Nevertheless, with China typically consuming in the vicinity of 40% of the world's copper, any sort of decline in the big country's appetite affects global pricing.

But that's likely not where the story will end. Copper is being affected by a longer-term phenomenon; for the past six years, global supplies haven't kept pace with demand. In fact, the annual output "miss" versus demand has been in the vicinity of 5% annually on a worldwide basis. For instance, Freeport's production fell short last year by an amount equal to the global percentage. However, with China's economy expected to experience high single-digit growth this year, along with other economies on the upswing, aggregate production shortfalls could reach 400,000 tons, potentially leading to price hikes in the mid- to high-teens compared with current levels by year's end.

Still pitching low
It appears that this year won't reverse that trend for Freeport. Indeed, one of the culprits has been a slide in the ore grades at its massive Grasberg mine in Indonesia. So the problem is both quantitative and qualitative. As a result, BHP Billiton (NYSE: BHP), the world's largest miner, and Rio Tinto (NYSE: RIO), the next in line, announced last week that they will spend $554 million on upgrades at their massive and jointly owned Escondida mine in Chile. BHP owns 57.5% of Escondida, while Rio has a 30% stake.

Further, Freeport's Grasberg facility will consume about $600 million in new capital during the next five years. Also, Freeport has a 57.75% interest in the still new Tenke Fungurume copper and cobalt concessions in the Democratic Republic of Congo. As the operator of the project, the company believes it can add 100 million to 200 million pounds of copper production during the next two or three years.

Given the current supply-demand imbalance in copper, however, I find myself gravitating to Freeport-McMoRan as a company that Fools would be well advised to research and watch closely as time goes on. Perhaps my sentiments stem from my having walked the Sierrita mine south of Tucson while in the employ of Pennzoil Company, whose mining subsidiary owned the Sierrita mine, which ultimately came to Freeport with its acquisition of Phelps Dodge.

A string of strengths
But more realistically, I'm impressed by the quality of the company's assets, their expected long lives, and the strength of Freeport's management team. From an operating perspective, the team oversaw the addition of more than 20 billion pounds of copper reserves during the past year. As I've mentioned before, the company's asset base includes 120.5 billion pounds of copper, 35.5 million ounces of gold, and 3.39 billion pounds of molybdenum.

Beyond that, management's financial stewardship of the company has been equally impressive. When it acquired Phelps Dodge -- a rival twice its size -- in 2007, Freeport's total debt reached $17.6 billion. By December 31, 2010, that figure had been winnowed to $4.8 billion and has cash of $3.7 billion. And last week the company redeemed $1.1 billion of 8.25% senior notes, further reducing its obligations.

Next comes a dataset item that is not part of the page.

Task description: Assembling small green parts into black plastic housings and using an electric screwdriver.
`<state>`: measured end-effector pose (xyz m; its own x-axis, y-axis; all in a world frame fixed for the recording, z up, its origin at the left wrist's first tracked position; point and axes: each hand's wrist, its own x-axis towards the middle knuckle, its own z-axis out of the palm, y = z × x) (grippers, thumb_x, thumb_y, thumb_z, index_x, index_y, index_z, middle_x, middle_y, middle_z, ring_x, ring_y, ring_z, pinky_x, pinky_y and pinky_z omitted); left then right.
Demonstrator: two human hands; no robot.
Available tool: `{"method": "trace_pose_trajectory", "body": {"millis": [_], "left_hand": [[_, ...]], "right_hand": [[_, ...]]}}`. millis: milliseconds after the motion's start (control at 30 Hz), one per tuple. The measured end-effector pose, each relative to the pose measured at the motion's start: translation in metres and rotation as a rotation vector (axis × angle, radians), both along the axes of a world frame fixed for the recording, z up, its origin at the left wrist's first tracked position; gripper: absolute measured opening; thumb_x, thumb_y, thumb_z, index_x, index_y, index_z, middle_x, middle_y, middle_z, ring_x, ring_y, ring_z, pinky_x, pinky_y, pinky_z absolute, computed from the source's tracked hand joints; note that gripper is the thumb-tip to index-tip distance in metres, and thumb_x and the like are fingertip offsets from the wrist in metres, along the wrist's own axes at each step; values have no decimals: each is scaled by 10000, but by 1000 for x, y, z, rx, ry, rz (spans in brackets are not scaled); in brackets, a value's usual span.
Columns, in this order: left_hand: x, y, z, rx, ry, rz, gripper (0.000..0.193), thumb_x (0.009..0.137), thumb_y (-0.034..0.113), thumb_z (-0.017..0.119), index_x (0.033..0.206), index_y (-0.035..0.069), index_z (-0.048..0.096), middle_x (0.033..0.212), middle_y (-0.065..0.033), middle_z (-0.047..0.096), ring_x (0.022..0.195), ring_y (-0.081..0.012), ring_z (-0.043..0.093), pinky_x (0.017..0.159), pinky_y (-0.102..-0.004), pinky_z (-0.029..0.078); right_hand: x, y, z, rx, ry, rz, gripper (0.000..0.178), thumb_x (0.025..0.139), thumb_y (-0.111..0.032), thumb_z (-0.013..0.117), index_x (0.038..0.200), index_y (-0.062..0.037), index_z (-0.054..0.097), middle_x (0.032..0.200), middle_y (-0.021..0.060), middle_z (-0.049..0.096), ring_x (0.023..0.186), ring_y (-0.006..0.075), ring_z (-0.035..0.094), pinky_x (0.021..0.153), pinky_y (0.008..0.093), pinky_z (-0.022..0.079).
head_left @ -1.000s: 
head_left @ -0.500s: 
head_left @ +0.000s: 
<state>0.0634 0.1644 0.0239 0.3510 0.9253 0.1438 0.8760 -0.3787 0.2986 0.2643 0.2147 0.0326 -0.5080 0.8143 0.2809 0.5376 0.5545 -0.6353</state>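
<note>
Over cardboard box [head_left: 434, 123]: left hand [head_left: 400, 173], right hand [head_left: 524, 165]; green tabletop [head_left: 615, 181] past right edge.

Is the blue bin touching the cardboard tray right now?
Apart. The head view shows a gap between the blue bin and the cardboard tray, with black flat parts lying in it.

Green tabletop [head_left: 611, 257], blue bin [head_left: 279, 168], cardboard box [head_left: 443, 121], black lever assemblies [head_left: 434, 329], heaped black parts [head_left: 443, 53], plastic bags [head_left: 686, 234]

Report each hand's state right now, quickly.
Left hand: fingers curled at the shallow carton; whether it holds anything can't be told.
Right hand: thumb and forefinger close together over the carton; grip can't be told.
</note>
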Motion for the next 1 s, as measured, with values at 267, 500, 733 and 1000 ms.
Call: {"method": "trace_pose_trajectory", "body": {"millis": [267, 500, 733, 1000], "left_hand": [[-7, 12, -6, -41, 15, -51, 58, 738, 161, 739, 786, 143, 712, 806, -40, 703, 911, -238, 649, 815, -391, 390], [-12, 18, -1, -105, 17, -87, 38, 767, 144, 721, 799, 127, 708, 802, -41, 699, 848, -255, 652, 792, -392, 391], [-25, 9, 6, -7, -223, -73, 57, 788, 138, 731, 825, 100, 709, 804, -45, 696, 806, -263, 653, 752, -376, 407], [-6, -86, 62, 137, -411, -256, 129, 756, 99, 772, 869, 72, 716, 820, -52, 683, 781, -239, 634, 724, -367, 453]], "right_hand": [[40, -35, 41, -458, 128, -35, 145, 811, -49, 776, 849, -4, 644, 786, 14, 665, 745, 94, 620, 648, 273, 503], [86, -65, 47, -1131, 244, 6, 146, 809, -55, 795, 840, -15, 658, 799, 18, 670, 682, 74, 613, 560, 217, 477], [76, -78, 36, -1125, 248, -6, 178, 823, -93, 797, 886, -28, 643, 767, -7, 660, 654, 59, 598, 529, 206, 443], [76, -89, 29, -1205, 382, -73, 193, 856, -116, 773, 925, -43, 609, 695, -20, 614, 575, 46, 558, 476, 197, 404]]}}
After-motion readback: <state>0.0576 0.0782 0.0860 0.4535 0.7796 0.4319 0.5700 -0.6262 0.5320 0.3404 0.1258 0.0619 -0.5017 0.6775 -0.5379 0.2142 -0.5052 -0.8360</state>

So, I'll continue to place Freeport on my watchlist and to suggest that Fools do the same. That, by the way, is not to ignore Alcoa, which has seen its share price increase by nearly 80% from its 52-week low and is benefiting from aluminum replacing copper in some applications. Nevertheless, I still believe that as copper prices rise, Freeport enjoys a somewhat more promising upside.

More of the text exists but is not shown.